ABOUT THIS TASK.
Copy every line that holds the string "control" from the data below.

EXERCISE MATERIALS.
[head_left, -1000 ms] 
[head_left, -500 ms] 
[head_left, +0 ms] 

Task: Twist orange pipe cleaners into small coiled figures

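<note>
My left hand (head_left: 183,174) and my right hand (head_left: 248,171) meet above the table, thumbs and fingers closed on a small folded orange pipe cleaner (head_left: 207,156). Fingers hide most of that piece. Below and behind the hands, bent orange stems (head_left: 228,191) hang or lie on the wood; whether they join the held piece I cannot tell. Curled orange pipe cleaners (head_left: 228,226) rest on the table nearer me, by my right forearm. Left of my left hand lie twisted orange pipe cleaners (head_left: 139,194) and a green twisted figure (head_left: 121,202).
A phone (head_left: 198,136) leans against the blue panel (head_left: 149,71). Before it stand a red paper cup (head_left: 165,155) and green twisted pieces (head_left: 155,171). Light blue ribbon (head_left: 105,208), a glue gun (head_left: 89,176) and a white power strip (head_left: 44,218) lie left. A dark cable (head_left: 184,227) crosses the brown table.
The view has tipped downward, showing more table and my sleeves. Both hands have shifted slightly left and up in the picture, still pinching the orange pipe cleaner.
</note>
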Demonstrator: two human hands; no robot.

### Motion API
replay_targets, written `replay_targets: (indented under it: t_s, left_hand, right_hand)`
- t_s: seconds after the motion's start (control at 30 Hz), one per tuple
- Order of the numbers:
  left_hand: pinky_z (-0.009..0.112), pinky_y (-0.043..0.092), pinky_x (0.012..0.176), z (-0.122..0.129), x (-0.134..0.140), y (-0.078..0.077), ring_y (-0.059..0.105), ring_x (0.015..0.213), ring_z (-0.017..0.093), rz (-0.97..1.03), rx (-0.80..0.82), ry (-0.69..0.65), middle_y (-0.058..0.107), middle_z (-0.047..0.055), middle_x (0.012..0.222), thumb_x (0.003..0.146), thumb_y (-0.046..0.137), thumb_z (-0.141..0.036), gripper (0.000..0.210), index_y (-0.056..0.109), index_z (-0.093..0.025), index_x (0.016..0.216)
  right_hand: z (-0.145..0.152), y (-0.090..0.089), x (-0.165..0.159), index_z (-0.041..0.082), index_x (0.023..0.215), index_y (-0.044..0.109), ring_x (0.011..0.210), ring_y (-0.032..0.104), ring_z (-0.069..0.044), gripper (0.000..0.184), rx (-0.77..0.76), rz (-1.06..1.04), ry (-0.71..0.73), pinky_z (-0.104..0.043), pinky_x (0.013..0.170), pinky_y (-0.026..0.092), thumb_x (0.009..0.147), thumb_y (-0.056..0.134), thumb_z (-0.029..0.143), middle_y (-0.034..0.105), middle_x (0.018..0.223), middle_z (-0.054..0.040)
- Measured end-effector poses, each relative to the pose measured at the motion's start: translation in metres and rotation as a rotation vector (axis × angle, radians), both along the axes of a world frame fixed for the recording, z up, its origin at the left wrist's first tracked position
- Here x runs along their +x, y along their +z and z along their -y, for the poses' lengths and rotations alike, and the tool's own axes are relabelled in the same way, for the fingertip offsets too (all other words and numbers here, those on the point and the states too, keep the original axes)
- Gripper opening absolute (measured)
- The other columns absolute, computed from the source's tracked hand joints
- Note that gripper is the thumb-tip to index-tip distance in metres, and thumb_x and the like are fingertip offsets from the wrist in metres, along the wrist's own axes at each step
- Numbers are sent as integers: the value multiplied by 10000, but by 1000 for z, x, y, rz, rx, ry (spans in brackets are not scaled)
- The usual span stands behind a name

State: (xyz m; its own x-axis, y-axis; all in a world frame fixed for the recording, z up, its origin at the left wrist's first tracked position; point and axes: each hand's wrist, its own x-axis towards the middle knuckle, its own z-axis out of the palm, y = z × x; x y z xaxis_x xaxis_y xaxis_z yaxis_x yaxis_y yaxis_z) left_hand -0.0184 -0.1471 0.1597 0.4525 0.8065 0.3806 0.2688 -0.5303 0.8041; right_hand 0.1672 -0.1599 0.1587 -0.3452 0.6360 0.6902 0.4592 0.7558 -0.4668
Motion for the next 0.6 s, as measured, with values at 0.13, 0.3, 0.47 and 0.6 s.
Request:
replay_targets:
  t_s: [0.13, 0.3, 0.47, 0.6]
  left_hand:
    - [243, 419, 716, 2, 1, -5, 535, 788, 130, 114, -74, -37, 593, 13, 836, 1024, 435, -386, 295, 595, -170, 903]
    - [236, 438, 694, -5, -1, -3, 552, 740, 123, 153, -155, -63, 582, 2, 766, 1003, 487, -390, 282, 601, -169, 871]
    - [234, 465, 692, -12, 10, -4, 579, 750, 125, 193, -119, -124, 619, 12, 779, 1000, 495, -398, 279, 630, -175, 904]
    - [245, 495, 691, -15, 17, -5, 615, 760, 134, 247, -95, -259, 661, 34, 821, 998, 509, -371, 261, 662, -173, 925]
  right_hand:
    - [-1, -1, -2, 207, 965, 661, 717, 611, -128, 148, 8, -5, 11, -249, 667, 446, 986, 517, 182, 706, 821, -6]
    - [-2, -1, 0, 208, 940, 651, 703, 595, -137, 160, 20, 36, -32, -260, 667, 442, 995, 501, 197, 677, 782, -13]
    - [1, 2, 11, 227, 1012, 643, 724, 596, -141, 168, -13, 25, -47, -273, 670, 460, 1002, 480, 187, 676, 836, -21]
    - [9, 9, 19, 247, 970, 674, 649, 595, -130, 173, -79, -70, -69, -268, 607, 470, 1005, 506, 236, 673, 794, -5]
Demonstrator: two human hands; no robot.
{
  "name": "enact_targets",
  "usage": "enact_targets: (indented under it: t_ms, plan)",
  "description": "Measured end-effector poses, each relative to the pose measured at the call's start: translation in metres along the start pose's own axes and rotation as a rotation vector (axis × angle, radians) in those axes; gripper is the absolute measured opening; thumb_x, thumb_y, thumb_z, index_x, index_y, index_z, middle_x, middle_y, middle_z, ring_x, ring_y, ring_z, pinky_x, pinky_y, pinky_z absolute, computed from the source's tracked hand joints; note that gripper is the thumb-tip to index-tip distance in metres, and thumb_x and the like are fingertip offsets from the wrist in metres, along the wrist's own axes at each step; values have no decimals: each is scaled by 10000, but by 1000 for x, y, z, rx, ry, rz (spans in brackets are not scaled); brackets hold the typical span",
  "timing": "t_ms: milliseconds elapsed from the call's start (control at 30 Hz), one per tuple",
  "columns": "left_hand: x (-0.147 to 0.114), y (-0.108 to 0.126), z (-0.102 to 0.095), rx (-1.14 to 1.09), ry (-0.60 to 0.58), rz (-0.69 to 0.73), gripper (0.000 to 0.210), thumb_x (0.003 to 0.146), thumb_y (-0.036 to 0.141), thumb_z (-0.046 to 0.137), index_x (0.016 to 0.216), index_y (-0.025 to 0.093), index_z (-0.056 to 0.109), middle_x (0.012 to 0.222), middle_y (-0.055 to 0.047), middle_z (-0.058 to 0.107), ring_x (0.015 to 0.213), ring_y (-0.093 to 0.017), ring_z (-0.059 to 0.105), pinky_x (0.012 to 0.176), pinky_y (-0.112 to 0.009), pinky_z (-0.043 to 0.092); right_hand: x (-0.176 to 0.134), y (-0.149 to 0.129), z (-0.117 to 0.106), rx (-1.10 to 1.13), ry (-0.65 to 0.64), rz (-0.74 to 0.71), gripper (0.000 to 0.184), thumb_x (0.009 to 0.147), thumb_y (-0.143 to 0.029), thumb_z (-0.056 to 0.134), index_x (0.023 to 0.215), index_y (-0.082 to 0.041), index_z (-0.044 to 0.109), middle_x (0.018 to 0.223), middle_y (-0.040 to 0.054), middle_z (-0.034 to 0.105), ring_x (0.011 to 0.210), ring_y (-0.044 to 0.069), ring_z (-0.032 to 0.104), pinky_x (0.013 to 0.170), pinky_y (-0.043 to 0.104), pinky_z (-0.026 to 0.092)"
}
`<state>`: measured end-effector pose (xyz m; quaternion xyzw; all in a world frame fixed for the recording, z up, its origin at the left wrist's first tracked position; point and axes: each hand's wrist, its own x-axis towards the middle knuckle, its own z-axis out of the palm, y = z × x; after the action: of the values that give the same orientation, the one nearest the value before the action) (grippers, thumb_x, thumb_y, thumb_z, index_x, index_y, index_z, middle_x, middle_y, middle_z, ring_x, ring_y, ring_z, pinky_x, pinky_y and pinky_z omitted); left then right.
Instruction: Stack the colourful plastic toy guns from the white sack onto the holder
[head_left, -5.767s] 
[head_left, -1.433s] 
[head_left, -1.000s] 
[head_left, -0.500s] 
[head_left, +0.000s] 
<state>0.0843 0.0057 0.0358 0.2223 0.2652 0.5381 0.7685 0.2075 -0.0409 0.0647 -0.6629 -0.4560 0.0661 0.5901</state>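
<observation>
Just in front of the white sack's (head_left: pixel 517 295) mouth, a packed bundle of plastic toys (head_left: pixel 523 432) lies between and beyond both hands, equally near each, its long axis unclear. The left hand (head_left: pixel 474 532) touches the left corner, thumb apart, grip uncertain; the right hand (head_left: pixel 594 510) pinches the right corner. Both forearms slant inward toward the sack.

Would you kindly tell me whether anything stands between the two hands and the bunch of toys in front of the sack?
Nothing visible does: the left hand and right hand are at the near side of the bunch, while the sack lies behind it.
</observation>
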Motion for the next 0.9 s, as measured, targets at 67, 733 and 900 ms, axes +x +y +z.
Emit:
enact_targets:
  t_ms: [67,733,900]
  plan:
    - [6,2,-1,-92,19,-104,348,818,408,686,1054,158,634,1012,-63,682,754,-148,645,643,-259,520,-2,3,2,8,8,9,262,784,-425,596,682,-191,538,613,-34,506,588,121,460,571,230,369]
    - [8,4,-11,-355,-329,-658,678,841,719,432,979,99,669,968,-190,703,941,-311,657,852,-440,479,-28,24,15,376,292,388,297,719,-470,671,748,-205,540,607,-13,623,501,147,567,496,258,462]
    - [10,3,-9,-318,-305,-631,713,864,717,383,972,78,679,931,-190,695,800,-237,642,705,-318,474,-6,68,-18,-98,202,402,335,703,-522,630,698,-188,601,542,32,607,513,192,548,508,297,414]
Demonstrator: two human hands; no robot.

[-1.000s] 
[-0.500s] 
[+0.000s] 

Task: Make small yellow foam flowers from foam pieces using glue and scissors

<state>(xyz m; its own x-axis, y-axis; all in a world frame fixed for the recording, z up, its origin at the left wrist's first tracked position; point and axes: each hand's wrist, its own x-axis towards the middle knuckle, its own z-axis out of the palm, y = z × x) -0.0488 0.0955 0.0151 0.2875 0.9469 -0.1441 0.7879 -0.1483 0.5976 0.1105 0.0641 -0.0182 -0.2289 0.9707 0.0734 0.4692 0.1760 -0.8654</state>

EXERCISE RESULT.
- t_s: seconds after the motion's start (control at 30 Hz), one per tuple
  "timing": "t_ms: milliseconds elapsed from the call's start (control at 30 Hz), one per tuple",

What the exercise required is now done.